## Work instruction
In the records below, find the line that contains "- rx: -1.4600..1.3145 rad" and the line that contains "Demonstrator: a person". Set down exactly those lines and every line between them, and nothing more.

## Recorded data
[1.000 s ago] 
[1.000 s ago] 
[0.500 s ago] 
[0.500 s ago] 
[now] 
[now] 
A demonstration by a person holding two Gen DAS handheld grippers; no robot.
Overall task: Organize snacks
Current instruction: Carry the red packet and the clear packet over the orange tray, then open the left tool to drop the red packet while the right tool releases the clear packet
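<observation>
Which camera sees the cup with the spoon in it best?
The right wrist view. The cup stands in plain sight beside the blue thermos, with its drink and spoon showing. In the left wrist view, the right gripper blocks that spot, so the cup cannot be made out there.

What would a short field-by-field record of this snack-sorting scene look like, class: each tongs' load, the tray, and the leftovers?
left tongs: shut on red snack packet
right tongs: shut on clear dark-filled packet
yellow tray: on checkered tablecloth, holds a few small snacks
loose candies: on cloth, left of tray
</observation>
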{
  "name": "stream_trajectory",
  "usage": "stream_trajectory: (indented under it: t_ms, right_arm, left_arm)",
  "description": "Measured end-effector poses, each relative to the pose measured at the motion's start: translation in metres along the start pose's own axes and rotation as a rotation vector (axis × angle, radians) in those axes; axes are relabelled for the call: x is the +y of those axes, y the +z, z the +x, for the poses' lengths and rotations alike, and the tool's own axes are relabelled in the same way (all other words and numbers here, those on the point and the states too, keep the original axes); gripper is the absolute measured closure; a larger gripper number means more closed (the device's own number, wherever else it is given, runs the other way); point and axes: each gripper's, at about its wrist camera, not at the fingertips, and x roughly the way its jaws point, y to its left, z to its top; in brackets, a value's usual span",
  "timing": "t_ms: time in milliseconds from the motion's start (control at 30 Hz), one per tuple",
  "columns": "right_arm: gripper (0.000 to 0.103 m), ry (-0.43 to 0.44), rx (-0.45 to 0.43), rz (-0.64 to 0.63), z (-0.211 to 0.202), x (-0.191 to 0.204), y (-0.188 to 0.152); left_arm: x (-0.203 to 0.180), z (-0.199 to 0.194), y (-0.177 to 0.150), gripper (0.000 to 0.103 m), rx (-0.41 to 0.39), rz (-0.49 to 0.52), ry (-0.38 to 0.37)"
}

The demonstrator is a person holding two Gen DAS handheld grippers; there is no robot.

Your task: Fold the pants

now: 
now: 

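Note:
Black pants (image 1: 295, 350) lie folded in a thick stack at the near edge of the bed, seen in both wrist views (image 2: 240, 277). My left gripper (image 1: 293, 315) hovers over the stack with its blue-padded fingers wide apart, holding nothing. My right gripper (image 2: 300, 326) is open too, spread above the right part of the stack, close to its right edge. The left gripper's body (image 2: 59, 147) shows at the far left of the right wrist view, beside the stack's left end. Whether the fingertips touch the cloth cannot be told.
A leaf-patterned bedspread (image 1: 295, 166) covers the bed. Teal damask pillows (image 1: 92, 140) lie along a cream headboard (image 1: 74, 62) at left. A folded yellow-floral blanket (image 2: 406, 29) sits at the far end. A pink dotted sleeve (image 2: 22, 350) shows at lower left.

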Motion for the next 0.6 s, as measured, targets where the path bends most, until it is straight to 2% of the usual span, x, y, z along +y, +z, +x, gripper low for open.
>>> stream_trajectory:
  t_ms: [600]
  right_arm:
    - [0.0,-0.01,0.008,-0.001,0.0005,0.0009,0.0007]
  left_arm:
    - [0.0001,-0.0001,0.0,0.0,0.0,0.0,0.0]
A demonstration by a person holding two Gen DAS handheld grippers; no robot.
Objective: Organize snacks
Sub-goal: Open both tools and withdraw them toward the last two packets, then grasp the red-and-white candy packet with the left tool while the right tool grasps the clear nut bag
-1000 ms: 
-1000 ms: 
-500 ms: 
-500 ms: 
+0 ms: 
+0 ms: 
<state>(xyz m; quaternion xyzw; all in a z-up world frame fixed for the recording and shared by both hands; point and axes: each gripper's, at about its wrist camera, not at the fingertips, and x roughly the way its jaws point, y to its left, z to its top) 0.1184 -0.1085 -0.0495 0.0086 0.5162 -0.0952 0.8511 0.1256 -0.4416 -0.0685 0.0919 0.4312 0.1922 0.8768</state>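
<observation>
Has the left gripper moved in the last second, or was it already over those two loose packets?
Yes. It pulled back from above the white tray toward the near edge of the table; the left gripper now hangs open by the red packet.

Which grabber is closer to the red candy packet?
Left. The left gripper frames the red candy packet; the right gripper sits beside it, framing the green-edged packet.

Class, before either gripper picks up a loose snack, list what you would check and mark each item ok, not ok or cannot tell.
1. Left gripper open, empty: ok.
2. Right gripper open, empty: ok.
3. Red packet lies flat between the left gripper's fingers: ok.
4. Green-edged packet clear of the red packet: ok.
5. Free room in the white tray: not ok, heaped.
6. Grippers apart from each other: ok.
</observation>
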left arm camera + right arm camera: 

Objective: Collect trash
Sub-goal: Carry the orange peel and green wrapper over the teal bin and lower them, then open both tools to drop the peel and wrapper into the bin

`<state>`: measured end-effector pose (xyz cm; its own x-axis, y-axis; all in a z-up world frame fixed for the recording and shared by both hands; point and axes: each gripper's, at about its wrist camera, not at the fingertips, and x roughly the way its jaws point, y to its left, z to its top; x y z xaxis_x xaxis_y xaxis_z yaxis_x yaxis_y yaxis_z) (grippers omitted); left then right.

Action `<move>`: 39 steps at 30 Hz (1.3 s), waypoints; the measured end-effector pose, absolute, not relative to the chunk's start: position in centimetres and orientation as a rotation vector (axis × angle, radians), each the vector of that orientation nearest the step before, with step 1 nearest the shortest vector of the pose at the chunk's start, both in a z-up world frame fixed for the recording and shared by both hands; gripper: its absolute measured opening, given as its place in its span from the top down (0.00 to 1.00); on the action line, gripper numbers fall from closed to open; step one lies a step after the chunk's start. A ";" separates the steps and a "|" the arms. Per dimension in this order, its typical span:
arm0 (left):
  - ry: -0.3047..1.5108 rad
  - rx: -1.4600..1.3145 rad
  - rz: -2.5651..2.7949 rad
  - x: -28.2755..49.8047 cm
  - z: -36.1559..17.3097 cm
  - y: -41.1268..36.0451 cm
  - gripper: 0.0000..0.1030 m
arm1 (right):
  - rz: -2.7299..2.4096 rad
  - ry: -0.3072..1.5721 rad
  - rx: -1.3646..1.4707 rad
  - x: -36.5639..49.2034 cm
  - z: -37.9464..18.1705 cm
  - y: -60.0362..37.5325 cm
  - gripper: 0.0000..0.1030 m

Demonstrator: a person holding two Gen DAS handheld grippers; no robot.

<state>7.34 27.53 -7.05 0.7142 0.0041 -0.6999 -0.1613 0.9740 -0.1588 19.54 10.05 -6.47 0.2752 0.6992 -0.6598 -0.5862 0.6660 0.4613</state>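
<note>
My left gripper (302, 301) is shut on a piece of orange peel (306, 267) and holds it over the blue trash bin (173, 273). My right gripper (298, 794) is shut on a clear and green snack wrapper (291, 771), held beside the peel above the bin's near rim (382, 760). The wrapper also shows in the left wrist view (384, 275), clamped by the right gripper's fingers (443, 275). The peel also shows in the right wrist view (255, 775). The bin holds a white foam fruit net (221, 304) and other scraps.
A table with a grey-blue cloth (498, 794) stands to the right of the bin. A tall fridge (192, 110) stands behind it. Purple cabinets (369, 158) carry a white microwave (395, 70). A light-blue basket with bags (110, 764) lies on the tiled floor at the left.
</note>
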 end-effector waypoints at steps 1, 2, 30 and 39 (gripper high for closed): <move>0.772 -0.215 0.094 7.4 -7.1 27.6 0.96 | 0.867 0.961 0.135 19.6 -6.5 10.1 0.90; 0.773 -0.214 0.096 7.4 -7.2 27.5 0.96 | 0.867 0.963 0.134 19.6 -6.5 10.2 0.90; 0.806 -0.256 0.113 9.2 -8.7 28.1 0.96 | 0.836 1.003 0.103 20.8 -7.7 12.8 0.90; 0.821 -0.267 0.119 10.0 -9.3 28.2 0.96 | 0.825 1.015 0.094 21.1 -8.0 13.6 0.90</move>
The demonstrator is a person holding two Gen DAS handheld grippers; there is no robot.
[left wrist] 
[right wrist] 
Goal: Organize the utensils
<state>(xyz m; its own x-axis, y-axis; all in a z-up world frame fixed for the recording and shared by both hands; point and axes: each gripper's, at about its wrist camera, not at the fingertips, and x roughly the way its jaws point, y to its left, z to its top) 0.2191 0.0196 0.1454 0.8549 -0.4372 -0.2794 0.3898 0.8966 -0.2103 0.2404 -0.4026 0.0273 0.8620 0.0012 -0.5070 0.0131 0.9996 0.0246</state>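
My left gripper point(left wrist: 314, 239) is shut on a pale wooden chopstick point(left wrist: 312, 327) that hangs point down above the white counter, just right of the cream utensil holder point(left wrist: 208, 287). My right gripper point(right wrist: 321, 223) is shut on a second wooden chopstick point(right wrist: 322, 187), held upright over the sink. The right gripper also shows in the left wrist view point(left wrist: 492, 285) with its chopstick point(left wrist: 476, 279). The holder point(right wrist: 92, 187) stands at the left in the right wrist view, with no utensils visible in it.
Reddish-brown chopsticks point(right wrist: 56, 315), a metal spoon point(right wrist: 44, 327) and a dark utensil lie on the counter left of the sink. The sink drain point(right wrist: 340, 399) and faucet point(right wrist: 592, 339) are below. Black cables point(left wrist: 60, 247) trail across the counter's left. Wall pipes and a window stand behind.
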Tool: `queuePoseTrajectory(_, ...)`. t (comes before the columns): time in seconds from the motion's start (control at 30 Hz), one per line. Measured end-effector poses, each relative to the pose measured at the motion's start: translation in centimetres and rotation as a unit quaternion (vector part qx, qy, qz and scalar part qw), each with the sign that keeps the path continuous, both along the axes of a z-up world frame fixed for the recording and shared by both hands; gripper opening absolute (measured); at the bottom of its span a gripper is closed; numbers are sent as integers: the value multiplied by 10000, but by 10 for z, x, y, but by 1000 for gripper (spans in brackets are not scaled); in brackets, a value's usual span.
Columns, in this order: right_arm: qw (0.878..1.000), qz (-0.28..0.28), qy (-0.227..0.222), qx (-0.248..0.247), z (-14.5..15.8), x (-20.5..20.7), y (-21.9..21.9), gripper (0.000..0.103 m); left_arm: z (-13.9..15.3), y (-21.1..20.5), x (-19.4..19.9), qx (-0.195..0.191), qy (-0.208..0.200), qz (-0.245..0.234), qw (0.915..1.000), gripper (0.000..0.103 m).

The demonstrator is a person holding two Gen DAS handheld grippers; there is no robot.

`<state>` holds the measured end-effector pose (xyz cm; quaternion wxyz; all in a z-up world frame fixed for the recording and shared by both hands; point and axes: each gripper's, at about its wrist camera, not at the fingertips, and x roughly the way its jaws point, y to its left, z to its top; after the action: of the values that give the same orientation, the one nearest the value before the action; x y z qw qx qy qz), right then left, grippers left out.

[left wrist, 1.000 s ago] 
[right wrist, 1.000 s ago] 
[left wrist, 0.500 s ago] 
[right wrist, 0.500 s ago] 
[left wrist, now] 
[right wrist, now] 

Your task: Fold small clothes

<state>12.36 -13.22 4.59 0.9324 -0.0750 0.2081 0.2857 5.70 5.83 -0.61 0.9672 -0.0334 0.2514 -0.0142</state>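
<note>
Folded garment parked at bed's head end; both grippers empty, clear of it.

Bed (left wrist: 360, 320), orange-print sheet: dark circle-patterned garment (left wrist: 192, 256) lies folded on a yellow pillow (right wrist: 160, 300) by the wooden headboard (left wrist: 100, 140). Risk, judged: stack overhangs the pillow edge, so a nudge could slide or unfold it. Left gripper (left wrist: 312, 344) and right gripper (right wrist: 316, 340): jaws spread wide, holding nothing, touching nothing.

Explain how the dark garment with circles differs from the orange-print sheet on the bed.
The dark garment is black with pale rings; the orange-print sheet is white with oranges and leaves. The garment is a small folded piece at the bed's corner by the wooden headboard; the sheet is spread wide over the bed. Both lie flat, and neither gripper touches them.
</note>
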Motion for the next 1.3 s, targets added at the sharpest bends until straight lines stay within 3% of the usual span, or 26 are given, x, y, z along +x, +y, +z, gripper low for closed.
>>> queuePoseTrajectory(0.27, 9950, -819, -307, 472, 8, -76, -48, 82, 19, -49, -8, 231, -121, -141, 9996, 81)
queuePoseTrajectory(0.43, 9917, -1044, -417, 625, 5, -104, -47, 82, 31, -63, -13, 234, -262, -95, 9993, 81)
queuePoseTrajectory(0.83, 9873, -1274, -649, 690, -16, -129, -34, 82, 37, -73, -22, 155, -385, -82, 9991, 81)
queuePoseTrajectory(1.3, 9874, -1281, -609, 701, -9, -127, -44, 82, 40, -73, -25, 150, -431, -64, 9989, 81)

## Your solution
  - rx: -1.4600..1.3145 rad
  - rz: -2.5651..2.7949 rad
  - x: -28.2755..49.8047 cm
  - z: -36.1559..17.3097 cm
  - y: -41.1268..36.0451 cm
  - gripper: 0.0000..0.1030 m
arm1 (right):
  - rz: -2.7299..2.4096 rad
  - ry: -0.3072..1.5721 rad
  - rx: -1.3646..1.4707 rad
  - x: -36.5639..49.2034 cm
  - z: -37.9464..18.1705 cm
  - y: -60.0362..37.5325 cm
  - gripper: 0.0000..0.1030 m

Demonstrator: a person holding two Gen DAS handheld grippers; no robot.

The exercise calls for nothing more than this answer.